At every step of the way, it is always a good idea to talk to your lender. This is especially useful in the beginning. You will be able to get your documents in order and know how much you can loan, allowing you to get a clear picture of your budget range. Most importantly, you will be able to understand your renting opportunities if any of the uncontrollable scenarios listed above applies to you.

Do Not Commit Occupancy Fraud

It is important to stress – do not commit occupancy fraud. Applying for an FHA loan with the full intention of using it as a rental home will cost you a lot if caught. The punishment may vary, but the maximum is 30 years in prison and $1,000,000 in fines. Make sure to understand the rules of the FHA before attempting turning your FHA home into an investment opportunity.

The Bottom Line

The FHA loan does not insure investment properties, commercial estates, vacation homes, rental homes, or secondary homes. It is only for primary residences.

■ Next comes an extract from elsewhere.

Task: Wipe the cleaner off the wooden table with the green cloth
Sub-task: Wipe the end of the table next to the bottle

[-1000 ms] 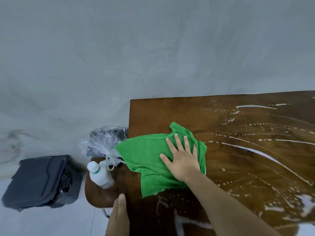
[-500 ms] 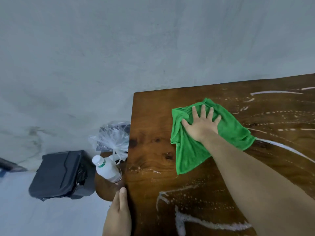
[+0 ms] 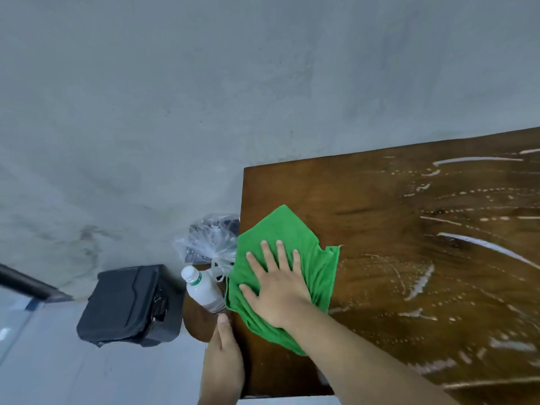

But of course, exceptions are made for this rule. If you buy a multi-unit home, you can rent out other units, as long as you reside in one of them. You can also get a second FHA loan if uncontrollable circumstances, like a job relocation, forces you to move. If your family has grown to the point that it cannot accommodate all of you, you can get another FHA loan, given that you have built equity on your current loan and still qualify for the DTI requirements. In both scenarios, you can rent out your first home if the occupancy rule is satisfied. If indisposed and out of work, you can rent out your rooms for additional income. Moreover, you can refinance your loan through an FHA streamline or a conventional refinance.